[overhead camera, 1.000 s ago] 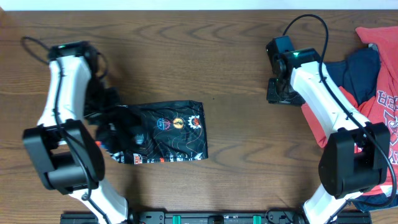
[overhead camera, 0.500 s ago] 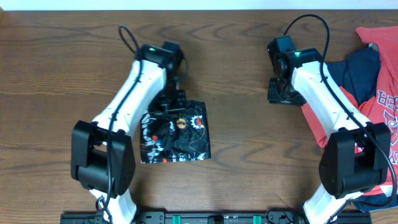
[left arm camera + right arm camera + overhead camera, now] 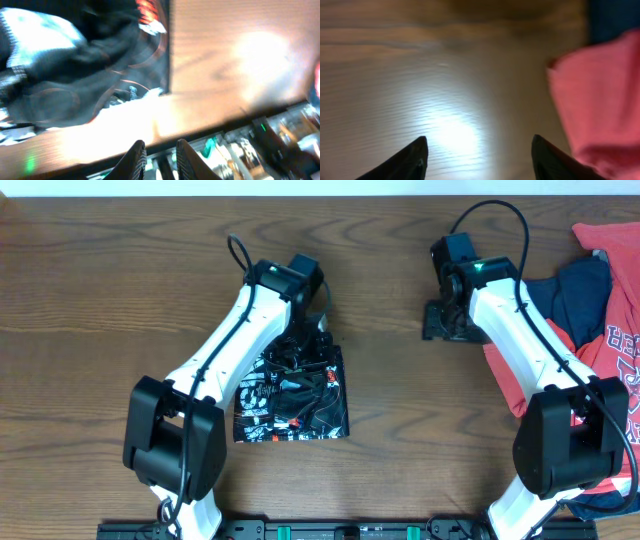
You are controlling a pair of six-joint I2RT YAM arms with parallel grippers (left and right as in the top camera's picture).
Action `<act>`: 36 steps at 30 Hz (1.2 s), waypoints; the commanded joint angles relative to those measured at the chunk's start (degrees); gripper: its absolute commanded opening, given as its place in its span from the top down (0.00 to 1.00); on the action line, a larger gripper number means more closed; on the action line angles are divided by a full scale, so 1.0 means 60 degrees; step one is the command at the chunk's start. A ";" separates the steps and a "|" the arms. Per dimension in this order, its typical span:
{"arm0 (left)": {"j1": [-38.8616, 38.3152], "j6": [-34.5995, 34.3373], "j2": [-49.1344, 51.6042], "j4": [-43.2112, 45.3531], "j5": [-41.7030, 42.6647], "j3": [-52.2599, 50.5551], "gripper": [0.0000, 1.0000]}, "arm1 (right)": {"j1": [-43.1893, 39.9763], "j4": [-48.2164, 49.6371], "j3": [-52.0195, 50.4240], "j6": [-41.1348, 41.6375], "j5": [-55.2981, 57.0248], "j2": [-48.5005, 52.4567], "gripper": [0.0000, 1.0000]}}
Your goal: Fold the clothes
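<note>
Hovering at the jersey [image 3: 320, 416] edge, left jaws stand barely apart — right jaws wide over bare table [image 3: 410, 420].

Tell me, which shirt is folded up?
The black jersey, a neat rectangle mid-table. The red shirt and navy shirt lie crumpled at the right edge.

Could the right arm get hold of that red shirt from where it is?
Probably yes: the right gripper is open over bare table, with the red shirt just beside it, nothing between.
</note>
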 commanded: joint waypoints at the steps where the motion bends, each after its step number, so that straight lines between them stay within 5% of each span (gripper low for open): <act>1: 0.0787 0.1461 -0.0437 -0.0219 0.0871 0.0262 0.78 | 0.0113 0.0375 0.0011 -0.1698 -0.2663 -0.0208 0.35; 10: 0.4200 0.1107 -0.0998 0.0393 -0.0929 0.0208 0.76 | 0.1603 0.1268 0.0011 -0.3388 -0.4648 -0.0208 0.33; 14: 0.5056 0.0827 -0.0980 0.1508 -0.0925 -0.0138 0.66 | 0.2765 0.2065 0.0007 -0.3512 -0.4965 -0.0182 0.32; 26: 0.5311 0.0441 -0.0958 0.2328 -0.1676 -0.1657 0.54 | 0.5847 0.2976 0.0007 -0.2954 -0.3745 0.0787 0.28; 36: 0.5319 0.0444 -0.0962 0.2572 -0.1676 -0.2131 0.54 | 0.6706 0.3504 0.0007 -0.2699 -0.2597 0.1639 0.31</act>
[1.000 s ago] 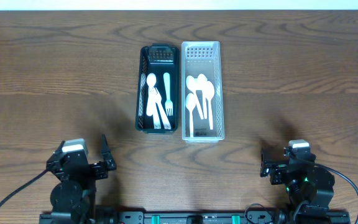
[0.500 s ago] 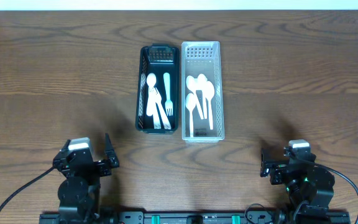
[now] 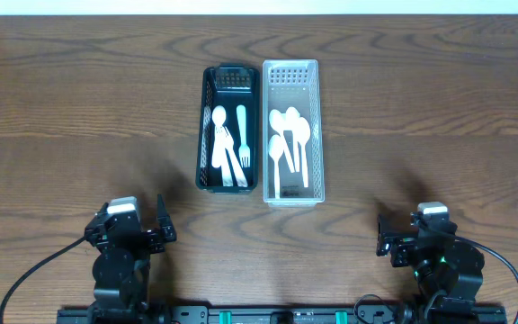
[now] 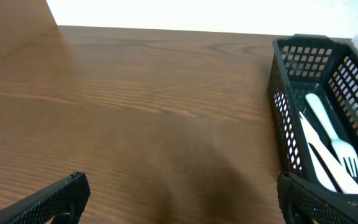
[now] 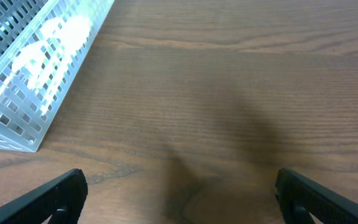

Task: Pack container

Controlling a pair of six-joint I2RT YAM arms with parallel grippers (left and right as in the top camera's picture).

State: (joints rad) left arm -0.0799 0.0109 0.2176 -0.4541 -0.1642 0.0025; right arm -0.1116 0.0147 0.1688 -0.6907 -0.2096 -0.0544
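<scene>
A black basket (image 3: 205, 135) holds white forks and a spoon (image 3: 231, 144). It touches a clear basket (image 3: 317, 135) that holds several white spoons (image 3: 290, 139). My left gripper (image 3: 142, 236) is open and empty at the front left, well short of the baskets. In the left wrist view the black basket (image 4: 283, 124) and a white fork (image 4: 333, 146) show at the right, and the left gripper (image 4: 179, 196) spans bare wood. My right gripper (image 3: 412, 236) is open and empty at the front right. The right wrist view shows the gripper (image 5: 179, 193) and the clear basket (image 5: 23, 93) at upper left.
The wooden table (image 3: 79, 108) extends wide on both sides of the baskets. A white wall edge (image 4: 166, 12) runs behind the table's far edge. Black cables (image 3: 34, 274) trail from the arm bases at the front edge.
My left gripper has shifted a little to the right and turned slightly toward the baskets. The right arm and the baskets have not moved.
</scene>
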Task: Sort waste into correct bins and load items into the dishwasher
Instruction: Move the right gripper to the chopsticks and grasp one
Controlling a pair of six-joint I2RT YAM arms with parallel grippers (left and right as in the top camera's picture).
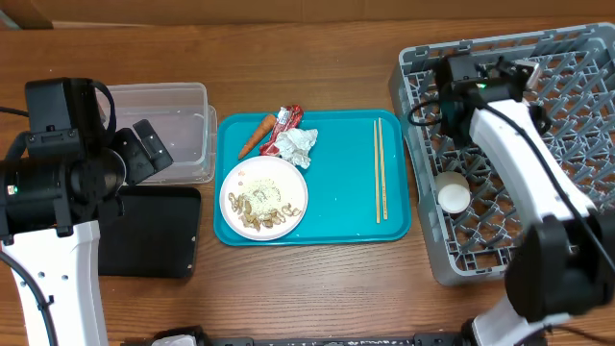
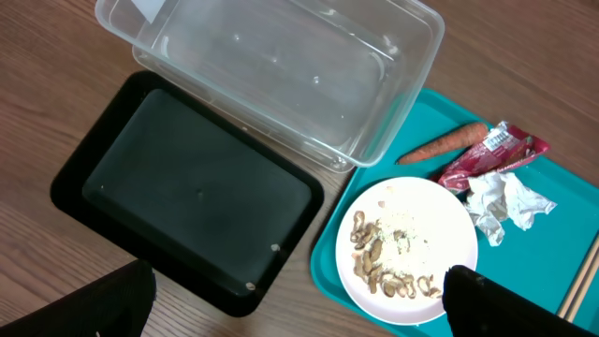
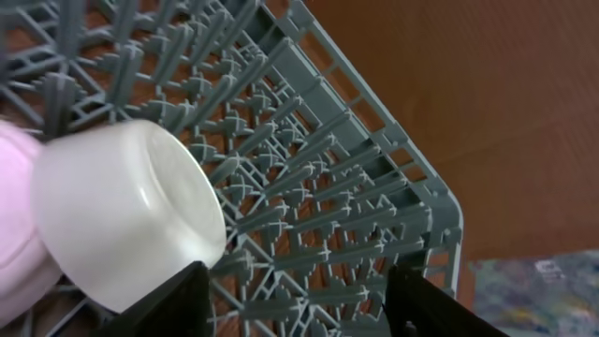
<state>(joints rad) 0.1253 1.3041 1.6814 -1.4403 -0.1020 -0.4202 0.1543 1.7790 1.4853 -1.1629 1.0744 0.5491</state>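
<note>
On the left of the wooden surface [image 1: 317, 58], the left claw [image 2: 299, 304] hangs wide open and holds nothing, above the near edge of the black tray [image 2: 197, 197]. The clear tub [image 2: 281, 65] sits just behind that tray, and both are empty. To their right is a teal tray [image 1: 341, 192]. On it, a white plate [image 1: 231, 187] carries beige food scraps [image 1: 264, 213], and a carrot piece [image 1: 256, 136], a red wrapper [image 1: 286, 119] and a crumpled tissue [image 1: 296, 146] are bunched just behind the plate. The chopsticks [image 1: 380, 173] lie side by side near the tray's right edge. Further right, a white cup [image 1: 453, 193] lies on its side in the grey dish rack [image 1: 577, 106], near the left wall. The right claw [image 3: 299, 304] is above the rack, spread open and empty, with the cup off to one side of it.
</note>
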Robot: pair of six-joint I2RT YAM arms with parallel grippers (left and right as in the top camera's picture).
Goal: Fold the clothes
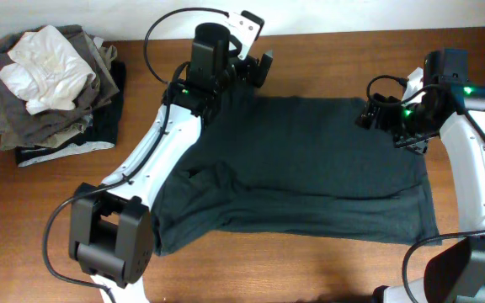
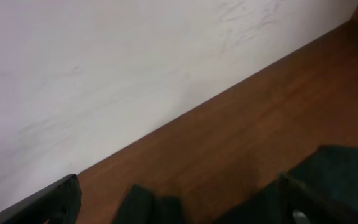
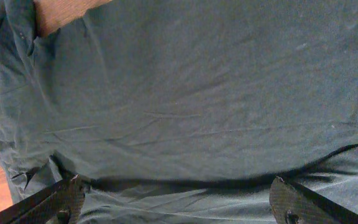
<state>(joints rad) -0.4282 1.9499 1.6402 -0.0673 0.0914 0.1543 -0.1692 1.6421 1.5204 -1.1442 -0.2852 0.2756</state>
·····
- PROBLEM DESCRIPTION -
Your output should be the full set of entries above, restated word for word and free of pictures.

- WRITTEN SOLUTION -
[overhead camera, 1.000 s ago] 
[overhead camera, 0.500 s ago] 
[left arm camera + right arm camera + overhead camera, now] 
You are controlling a pair of six-joint I2RT YAM arms with parallel grippers (left and right as in the top camera's picture).
Action `<act>`: 36 steps at 30 Hz (1.2 s), waypoints; the commanded joint angles relative to those measured at the chunk's start (degrees); gripper: its absolute commanded opening, given as its place in its span from the top down (0.00 to 1.00); on the action line, a larger gripper number means more closed; on the action line angles are divided by a full scale, so 1.0 means 60 degrees; step one is the command at the chunk's start. A ";" separates the steps and a "|" the arms. Per dimension in this order, its typical span:
{"arm0 (left)": {"j1": [-38.8616, 38.3152], "j6": [-34.5995, 34.3373], "j2": [-49.1344, 51.6042], "j4": [-43.2112, 45.3531], "j5": [-41.7030, 42.6647], "j3": [-52.2599, 50.5551], "gripper": [0.0000, 1.0000]}, "arm1 (right)": {"j1": [-43.1893, 39.9763], "j4": [-48.2164, 49.6371], "j3": [-52.0195, 50.4240], "j6": [-41.1348, 41.6375], "j5": [-55.2981, 57.0248], "j2": [-48.5005, 52.4567], "gripper": [0.0000, 1.0000]}}
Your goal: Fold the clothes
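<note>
Hovering at the jersey [image 3: 320, 416] edge, left jaws stand barely apart — right jaws wide over bare table [image 3: 410, 420].

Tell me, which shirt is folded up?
The black jersey, a neat rectangle mid-table. The red shirt and navy shirt lie crumpled at the right edge.

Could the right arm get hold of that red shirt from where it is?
Probably yes: the right gripper is open over bare table, with the red shirt just beside it, nothing between.
</note>
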 commanded: joint waypoints at the steps where the motion bends, each after its step number, so that straight lines between them stay within 5% of each span (gripper low for open): <act>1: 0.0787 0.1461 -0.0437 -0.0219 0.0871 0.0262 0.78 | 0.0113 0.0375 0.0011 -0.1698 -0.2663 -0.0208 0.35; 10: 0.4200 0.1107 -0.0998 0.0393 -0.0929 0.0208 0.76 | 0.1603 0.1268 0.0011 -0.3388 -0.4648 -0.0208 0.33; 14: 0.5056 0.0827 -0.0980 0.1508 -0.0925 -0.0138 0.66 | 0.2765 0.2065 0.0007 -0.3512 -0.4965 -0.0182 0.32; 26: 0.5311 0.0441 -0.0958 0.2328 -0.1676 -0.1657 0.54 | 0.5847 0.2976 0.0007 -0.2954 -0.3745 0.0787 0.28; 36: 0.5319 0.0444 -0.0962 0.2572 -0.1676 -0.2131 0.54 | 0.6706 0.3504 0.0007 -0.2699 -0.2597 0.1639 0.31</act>
[1.000 s ago] 
[0.500 s ago] 
[now] 
[now] 
[now] 

Task: Pack container

Controlling a pair of six-joint I2RT YAM arms with parallel grippers (left and right as in the top camera's picture).

State: (joints rad) left arm -0.0799 0.0109 0.2176 -0.4541 -0.1642 0.0025; right arm -0.1116 0.0147 0.1688 -0.6907 -0.2096 -0.0544
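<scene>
A black basket (image 3: 205, 135) holds white forks and a spoon (image 3: 231, 144). It touches a clear basket (image 3: 317, 135) that holds several white spoons (image 3: 290, 139). My left gripper (image 3: 142, 236) is open and empty at the front left, well short of the baskets. In the left wrist view the black basket (image 4: 283, 124) and a white fork (image 4: 333, 146) show at the right, and the left gripper (image 4: 179, 196) spans bare wood. My right gripper (image 3: 412, 236) is open and empty at the front right. The right wrist view shows the gripper (image 5: 179, 193) and the clear basket (image 5: 23, 93) at upper left.
The wooden table (image 3: 79, 108) extends wide on both sides of the baskets. A white wall edge (image 4: 166, 12) runs behind the table's far edge. Black cables (image 3: 34, 274) trail from the arm bases at the front edge.
My left gripper has shifted a little to the right and turned slightly toward the baskets. The right arm and the baskets have not moved.
</scene>
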Task: Sort waste into correct bins and load items into the dishwasher
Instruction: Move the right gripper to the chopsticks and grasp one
Controlling a pair of six-joint I2RT YAM arms with parallel grippers (left and right as in the top camera's picture).
<state>(joints rad) 0.1253 1.3041 1.6814 -1.4403 -0.1020 -0.4202 0.1543 1.7790 1.4853 -1.1629 1.0744 0.5491</state>
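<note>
On the left of the wooden surface [image 1: 317, 58], the left claw [image 2: 299, 304] hangs wide open and holds nothing, above the near edge of the black tray [image 2: 197, 197]. The clear tub [image 2: 281, 65] sits just behind that tray, and both are empty. To their right is a teal tray [image 1: 341, 192]. On it, a white plate [image 1: 231, 187] carries beige food scraps [image 1: 264, 213], and a carrot piece [image 1: 256, 136], a red wrapper [image 1: 286, 119] and a crumpled tissue [image 1: 296, 146] are bunched just behind the plate. The chopsticks [image 1: 380, 173] lie side by side near the tray's right edge. Further right, a white cup [image 1: 453, 193] lies on its side in the grey dish rack [image 1: 577, 106], near the left wall. The right claw [image 3: 299, 304] is above the rack, spread open and empty, with the cup off to one side of it.
</note>
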Robot: pair of six-joint I2RT YAM arms with parallel grippers (left and right as in the top camera's picture).
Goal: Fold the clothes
<state>(joints rad) -0.4282 1.9499 1.6402 -0.0673 0.0914 0.1543 -0.1692 1.6421 1.5204 -1.1442 -0.2852 0.2756</state>

Here the output is complete.